Monthly Archives: April 2012

Easter in Death Valley

Easter morning, we all slept in and then after a traditional Easter breakfast of instant oatmeal, we went for an Easter hike. The plan was to drive to the end of the Hole in the Wall Road and then hike up to the mysterious Red Amphitheatre. We started by hiking up an intimate side canyon to a hill overlooking a large fan that spilled out of a open valley behind the nearby ridge. Along the way, we saw lots of fossils and probably the only blooming Mojave Aster – Xylorhiza tortifloria –  in the park (it was a very dry year).

 

Also along the way, my beloved camera started acting up with the shutter not firing or staying open too long. As we walked, I went through the five stages of grief: first was denial – well, maybe this is a one time only failure, OK, maybe two times, three? – anger – shit! this can’t be happening, what is wrong with this stupid camera – bargaining – maybe if I turn it off and let it cool down, maybe if I change the battery – then depression which was pretty short and, finally, acceptance – well, this is an incredible place and the weather is great; I’ll just put my camera away and enjoy the trip. We soon stopped in the shade and had a leisurely Easter Lunch while I returned to bargaining by turning the camera off and then back on to get a shot.

When we got back to camp, I tried several shots of Gina and Courtney in their Easter finery but my camera was committing Hara-Kiri before my eyes.

 

After much Lightroom work when I got back home, I was able to semi save one shot.

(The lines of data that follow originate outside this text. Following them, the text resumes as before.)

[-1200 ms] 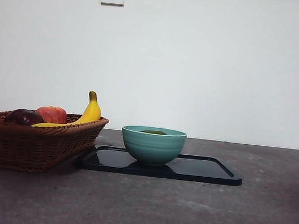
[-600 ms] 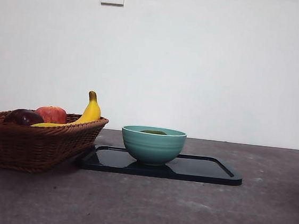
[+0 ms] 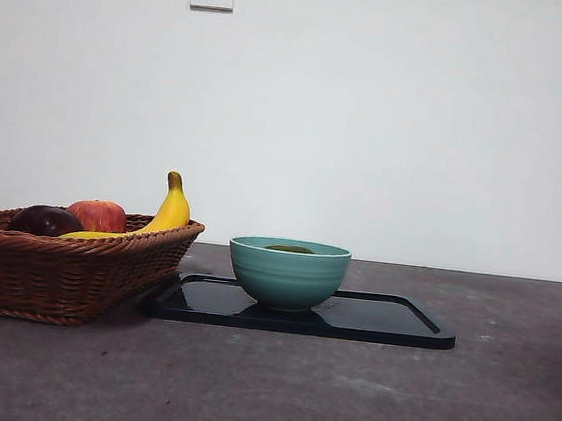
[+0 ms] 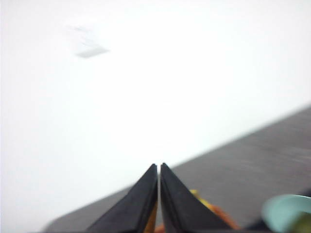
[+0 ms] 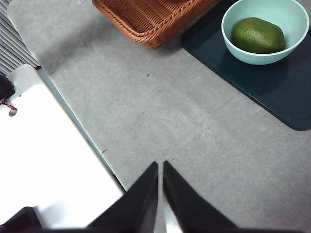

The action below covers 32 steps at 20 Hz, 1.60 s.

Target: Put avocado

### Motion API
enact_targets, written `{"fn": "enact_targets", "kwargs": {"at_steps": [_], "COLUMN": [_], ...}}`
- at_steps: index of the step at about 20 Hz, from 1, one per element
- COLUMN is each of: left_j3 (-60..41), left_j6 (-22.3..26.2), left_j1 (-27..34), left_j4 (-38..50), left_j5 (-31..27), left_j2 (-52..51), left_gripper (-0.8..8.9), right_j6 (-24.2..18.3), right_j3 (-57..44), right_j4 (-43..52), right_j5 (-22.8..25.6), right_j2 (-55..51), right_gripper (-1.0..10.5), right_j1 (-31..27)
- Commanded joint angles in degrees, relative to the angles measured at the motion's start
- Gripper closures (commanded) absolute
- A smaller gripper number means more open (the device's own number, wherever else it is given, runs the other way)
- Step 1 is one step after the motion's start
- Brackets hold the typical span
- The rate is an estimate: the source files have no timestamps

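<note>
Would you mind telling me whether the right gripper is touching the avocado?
Apart. The right wrist view shows the right gripper shut over bare table, with the avocado lying in the teal bowl well away.

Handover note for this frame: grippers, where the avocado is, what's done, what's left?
Left gripper: jaws shut, empty, raised, facing the wall.
Right gripper: jaws shut, empty, above bare table.
Avocado lies in the teal bowl, which stands on the dark tray.
Wicker basket holds the banana, red apple and dark fruit.
Done: the placing appears complete.
Left: apparently nothing.
</note>
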Motion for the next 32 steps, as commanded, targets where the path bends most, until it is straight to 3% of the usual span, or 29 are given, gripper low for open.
{"fn": "enact_targets", "kwargs": {"at_steps": [1, 7, 13, 18, 25, 32], "left_j3": [-7.9, -26.8, -37.0, -40.3, -40.3, -40.2], "left_j6": [0.6, -2.8, -6.3, -6.3, -8.3, -9.3], "left_j1": [2.5, 4.5, 4.5, 4.5, 4.5, 4.5], "left_j4": [6.1, 10.6, 10.3, 8.8, -1.4, -1.1], "left_j5": [-4.2, -5.9, -7.0, -7.5, -7.5, -7.4], "left_j2": [-4.1, -16.3, -23.4, -23.4, -23.4, -23.4], "left_gripper": [8.05, 8.05, 8.05, 8.05, 8.05, 8.05], "right_j6": [0.4, 0.4, 0.4, 0.4, 0.4, 0.4], "right_j3": [0.5, 0.5, 0.5, 0.5, 0.5, 0.5], "right_j4": [0.6, 0.6, 0.6, 0.6, 0.6, 0.6], "right_j5": [-0.1, -0.1, -0.1, -0.1, -0.1, -0.1], "right_j2": [0.4, 0.4, 0.4, 0.4, 0.4, 0.4], "right_gripper": [9.4, 9.4, 9.4, 9.4, 9.4, 9.4], "right_j1": [0.5, 0.5, 0.5, 0.5, 0.5, 0.5]}}
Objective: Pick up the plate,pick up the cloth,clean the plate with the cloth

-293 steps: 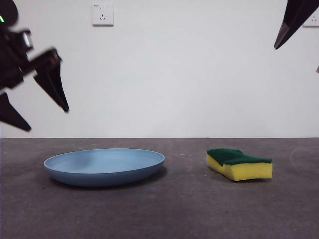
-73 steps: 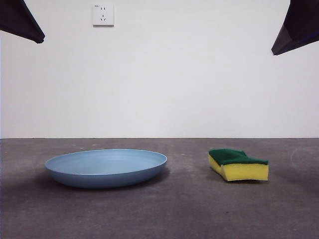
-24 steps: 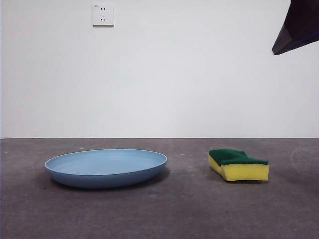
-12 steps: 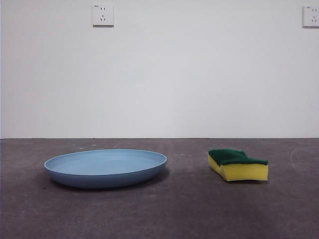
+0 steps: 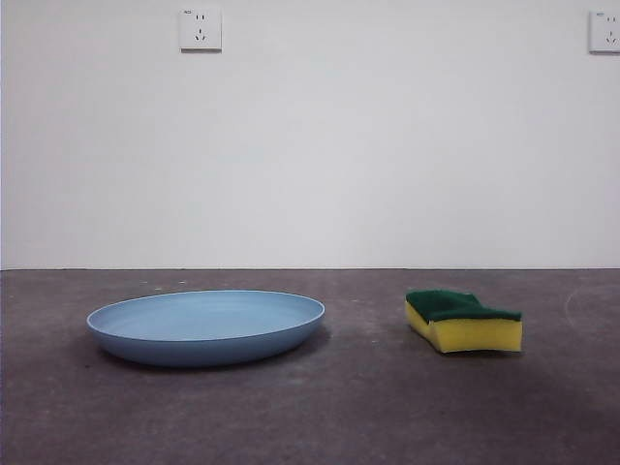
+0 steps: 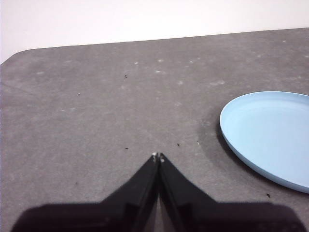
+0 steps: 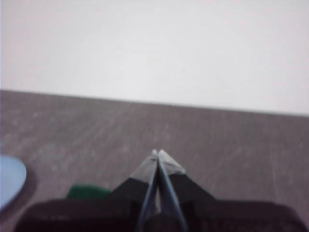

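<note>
The light blue plate lies flat on the dark grey table, left of centre. The cloth is a yellow sponge with a green top; it lies to the plate's right, apart from it. Neither arm shows in the front view. My left gripper is shut and empty, above bare table beside the plate's rim. My right gripper is shut and empty, held above the table; a green corner of the sponge peeks out beside its jaws, and a sliver of the plate shows at the edge.
A white wall stands behind the table, with one socket at the upper left and another at the upper right. The table's rounded corner shows in the left wrist view.
The black arm tip at the front view's top right corner has left the picture within the last second. The plate and sponge have not moved.
</note>
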Tool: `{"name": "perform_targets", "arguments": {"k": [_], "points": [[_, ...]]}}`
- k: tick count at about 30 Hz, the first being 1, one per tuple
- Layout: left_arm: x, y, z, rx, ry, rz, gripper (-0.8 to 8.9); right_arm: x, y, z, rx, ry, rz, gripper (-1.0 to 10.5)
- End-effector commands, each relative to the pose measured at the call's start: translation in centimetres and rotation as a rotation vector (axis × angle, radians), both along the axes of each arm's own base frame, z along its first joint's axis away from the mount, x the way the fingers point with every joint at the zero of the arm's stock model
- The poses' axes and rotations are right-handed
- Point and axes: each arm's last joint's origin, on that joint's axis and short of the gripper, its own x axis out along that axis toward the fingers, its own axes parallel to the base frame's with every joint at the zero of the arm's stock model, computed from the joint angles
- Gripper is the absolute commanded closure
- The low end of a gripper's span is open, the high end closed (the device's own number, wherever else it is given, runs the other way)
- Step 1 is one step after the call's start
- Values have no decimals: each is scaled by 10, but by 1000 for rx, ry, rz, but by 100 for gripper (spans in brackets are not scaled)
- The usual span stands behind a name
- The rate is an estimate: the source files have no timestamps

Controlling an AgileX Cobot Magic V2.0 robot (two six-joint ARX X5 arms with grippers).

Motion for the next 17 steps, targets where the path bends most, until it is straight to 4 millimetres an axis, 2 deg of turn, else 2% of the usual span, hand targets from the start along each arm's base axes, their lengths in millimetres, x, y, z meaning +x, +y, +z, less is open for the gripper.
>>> {"name": "perform_targets", "arguments": {"k": [1, 7, 17], "points": [[1, 0, -5, -5, 9, 5, 816, 2, 0, -23, 42, 45, -8, 945], [1, 0, -5, -5, 9, 5, 816, 1, 0, -51, 80, 82, -10, 945], [1, 0, -5, -5, 9, 5, 816, -4, 0, -67, 112, 179, -18, 945]]}}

Then acceptance set in. On Easter Monday – Egg Nyte – we spent the morning hiking in the badlands below our campsite. In the afternoon, we went to the Mesquite Flat Sand Dunes to watch the sun get low where Michele used her iPhone to get a short video.

The next day we drove home where it was raining.

 

 

 

 

Easter in Death Valley: Holy Saturday

 

 

Or, more accurately, Easter in Death Valley National Park, because we spent most of the time outside of the Valley itself. Or, even more accurately, we spent most of the time near a graben known as Death Valley. A valley is eroded by water, like the Mississippi Valley or the Ohio Valley; a graben is a low area, formed by a chunk of the earth’s plate, that has dropped. Because of its plant life, Death Valley is considered in the Mojave Desert – show above as the little blue line in the north western part of the Mojave – but, geologically, it is in the Basin and Range Province.

The Basin and Range Province is an area where the land is being pulled apart in an east-west direction. In other words, each year Reno, in the western part of the province, is being slowly pulled further away from Salt Lake City just east of the province. Not each year, actually, but in fits and jumps over a period of millions of years. As the land is pulled apart, it is split into blocks, one side tilting up and the other side tilting down. The up sides are mountains and the downsides are graben. The deepest graben is Death Valley.

Along with Gina Matesic and Courtney Gonzalez, Michele and I drove south and then east and then north on Good Friday and camped just off of  the Big Four Mine Road in the Panamint Valley (another graben). The night was chilly but we we woke to clear skies and no wind on Holy Saturday.

The plan was for Gina, Courtney, and Michele to spend the day walking to the Panamint dunes while I went up to the end of the road and then hike the canyon behind the Big Four Mine (a lead and Silver mine that was last mined in 1952). Their hike would be somewhere between seven and eight miles with a elevation gain of about 1,000 feet and my hike would be much shorter with a bigger elevation gain.

On my way up the canyon, I had passed the Big Four Mine which, apparently, had its heaviest usage during WWII when it was renamed the War Eagle Mine. According to a report done for the BLM – Bureau of Land Management for those of you who haven’t spent much time in the wilderness areas of the west – 370 tons of ore was extracted from the war Eagle between 1944 and 1945 averaging 16.6 percent lead, 12.5 percent zinc and 2.6 ounces of silver per ton. If my math is right, that is about $160,000 at today’s prices, for two years of hard work – in a very inhospitable place – for more than a few men and enough equipment to haul it 150 miles across the desert. It doesn’t seem like as much fun as we were having.

On my way back down the canyon, I stopped to wander around the mine site. There wasn’t much there and I was struck by how unlevel everything was. Just walking around was a balancing act.

Then it was time to ogle the local cacti, check out the view and drive back to meet Gina, Courtney, and Michele, and on to downtown Death Valley.